The Wall Street Journal recently offered an opinion piece on a bill that would allow people to be buried with their pets. Although the issue is being raised in New York, where Gov. Cuomo is currently evaluating the bill, this is an interesting topic that may soon pass to other states—wherever people and animals forge deep bonds. Interestingly enough, several pet cemeteries already allow humans to be buried with their beloved pets if they so choose, but the reverse is hardly ever the case. People cemeteries are, as of yet, reserved mostly for people. But is this practice to remain?

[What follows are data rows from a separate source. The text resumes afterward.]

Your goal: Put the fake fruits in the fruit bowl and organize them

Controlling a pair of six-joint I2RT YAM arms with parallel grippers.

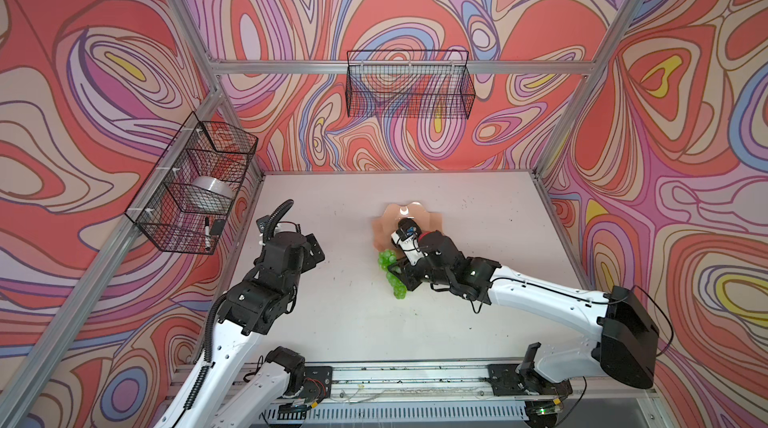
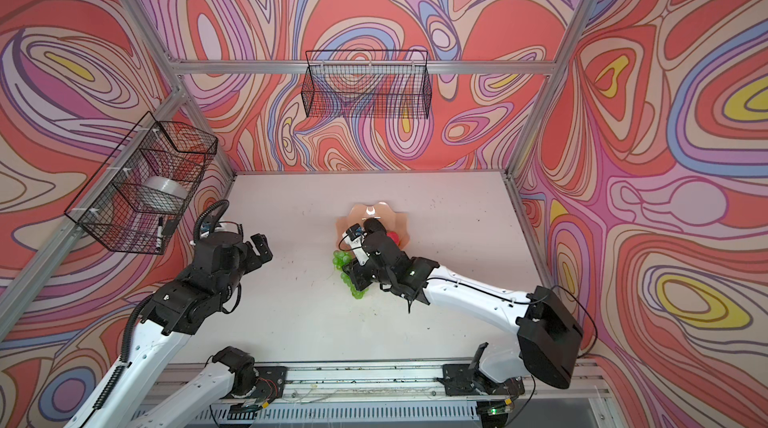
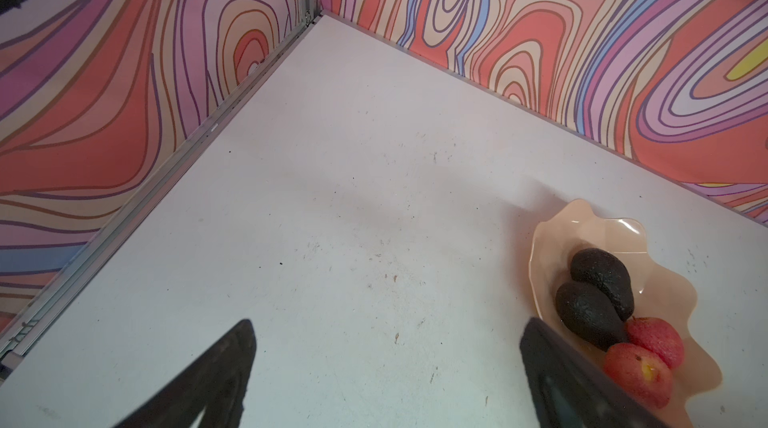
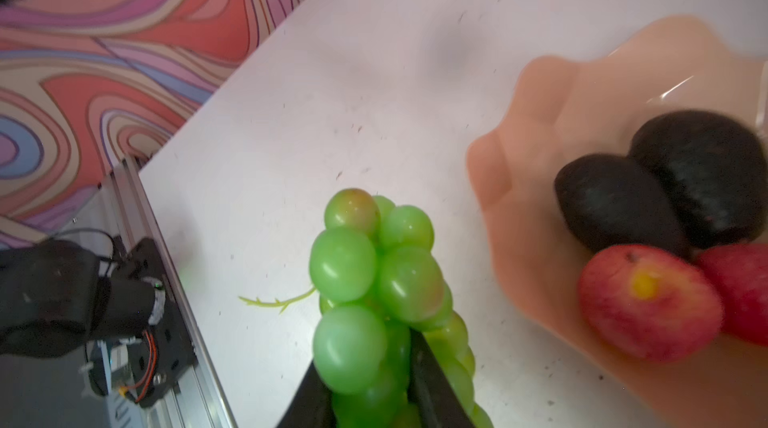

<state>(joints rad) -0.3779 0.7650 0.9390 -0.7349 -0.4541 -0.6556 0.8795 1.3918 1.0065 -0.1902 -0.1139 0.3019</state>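
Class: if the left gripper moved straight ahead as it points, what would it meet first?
The left gripper would likely meet bare table first; the fruit bowl lies aside.

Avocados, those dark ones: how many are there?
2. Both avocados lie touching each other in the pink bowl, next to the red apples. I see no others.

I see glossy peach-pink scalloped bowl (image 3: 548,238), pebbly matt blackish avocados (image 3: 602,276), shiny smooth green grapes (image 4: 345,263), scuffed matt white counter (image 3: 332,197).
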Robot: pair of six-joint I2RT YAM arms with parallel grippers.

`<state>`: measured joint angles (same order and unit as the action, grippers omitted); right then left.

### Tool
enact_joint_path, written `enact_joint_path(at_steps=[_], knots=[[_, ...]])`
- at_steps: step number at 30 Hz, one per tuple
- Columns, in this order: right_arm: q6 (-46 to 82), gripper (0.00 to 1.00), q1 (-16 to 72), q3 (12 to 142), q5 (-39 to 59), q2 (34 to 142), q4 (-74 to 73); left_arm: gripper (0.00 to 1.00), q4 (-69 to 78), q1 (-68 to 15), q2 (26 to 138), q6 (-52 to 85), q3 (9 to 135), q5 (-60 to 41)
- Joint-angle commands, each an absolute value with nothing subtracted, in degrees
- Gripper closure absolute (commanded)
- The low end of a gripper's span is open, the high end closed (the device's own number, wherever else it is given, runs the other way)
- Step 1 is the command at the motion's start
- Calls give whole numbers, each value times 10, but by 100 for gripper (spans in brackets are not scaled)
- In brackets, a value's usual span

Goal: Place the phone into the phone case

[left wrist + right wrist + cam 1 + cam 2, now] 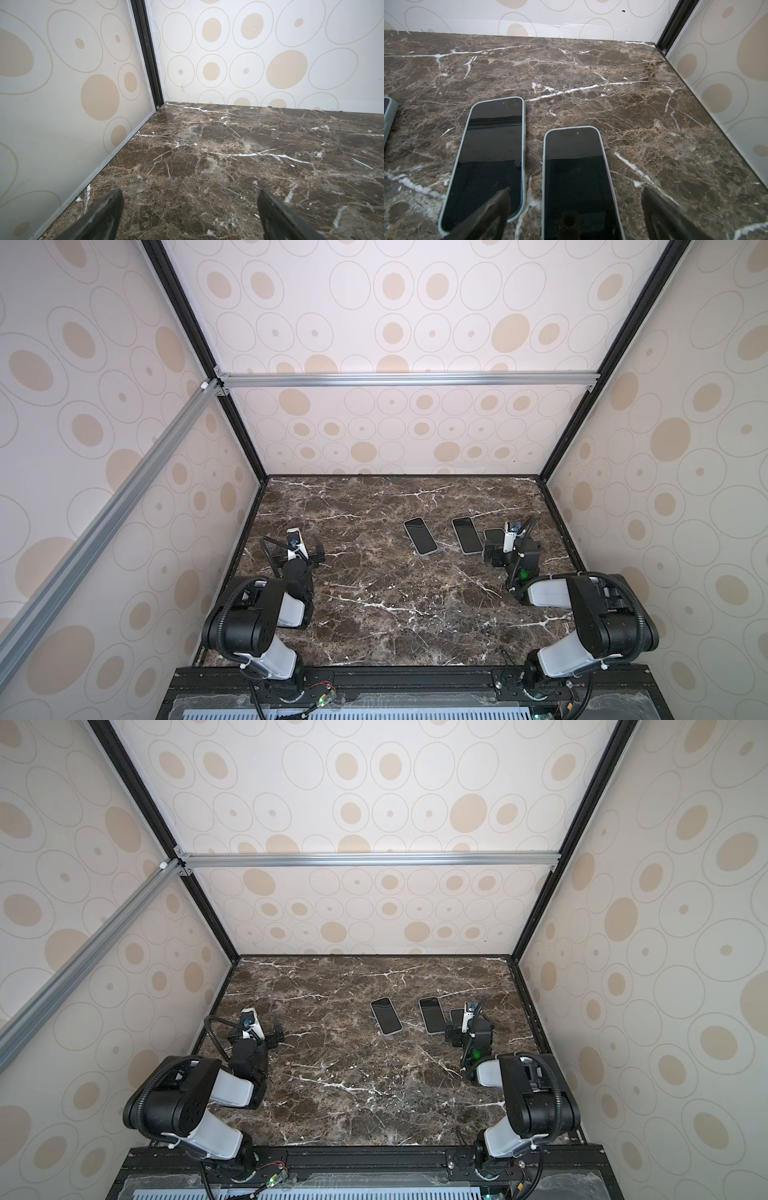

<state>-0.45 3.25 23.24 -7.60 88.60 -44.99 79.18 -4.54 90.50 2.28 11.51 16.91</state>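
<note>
Three dark-screened phones lie flat on the marble table (374,593). The left phone (420,536) (386,1016) has a thick pale rim. The middle phone (468,536) (488,162) has a pale blue rim like a phone case. The right phone (493,534) (577,182) has a thin pale rim and is partly hidden in both top views. I cannot pick out an empty phone case. My right gripper (576,191) (493,551) stands open low over that phone's near end, a finger on either side. My left gripper (190,190) (315,552) is open over bare marble near the left wall.
Patterned walls close the table on the left, back and right, with black frame posts (149,54) in the corners. The right wall (726,83) runs close beside the right gripper. A black rail (395,676) edges the front, where both arm bases stand.
</note>
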Motion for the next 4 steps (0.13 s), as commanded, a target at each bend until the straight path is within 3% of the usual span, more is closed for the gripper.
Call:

Some may think of joint people-pet burials as somewhat preposterous; for some people, after all, dogs are just dogs. However, for others animals are akin to children—they provide unconditional love, constant companionship and share their human owners’ lives. Come to think of it, this is more than some parents can expect from their children. Is it, then, unreasonable that some people would want to spend the rest of their eternity with a creature that offered such comfort and support in life?
What are the downsides?
While Joe Queenan, the author of the WSJ piece, jokes of family infighting—“who gets to be buried with Fido?” this may actually be an issue that arises. Family pets are held dear and indeed who does get to decide whom Fido loved best and vice versa?
But in the end, there really is very little to discourage a burial with your pet. If this is something that you or your loved one prefers, then what is the harm? It is simply another way to make a funeral even more personal, even more intimate and true to the character of the deceased.
What are the requirements?
Of course this is simply speculation at this point, since no laws have been passed, but common sense dictates that certain rules will apply. For example, both parties must be deceased at the time of the funeral—in other words, no animals should be harmed to meet the demands of their lately passed human. Furthermore, the animal in question must be cremated, in order to eliminate any space concerns. Finally, the animal must be a domesticated pet—in other words, it is not a trophy that you are taking to the grave, but a beloved friend and companion.
Whether you “get it” or you don’t, burial with a pet is an interesting take on a personalized burial—we all want our wishes to be observed and we all hope to have a funeral that truly reflects who we have been in life, perhaps this is simply another way to do so. What do you think? Is this something you would consider or is it too far “out there?”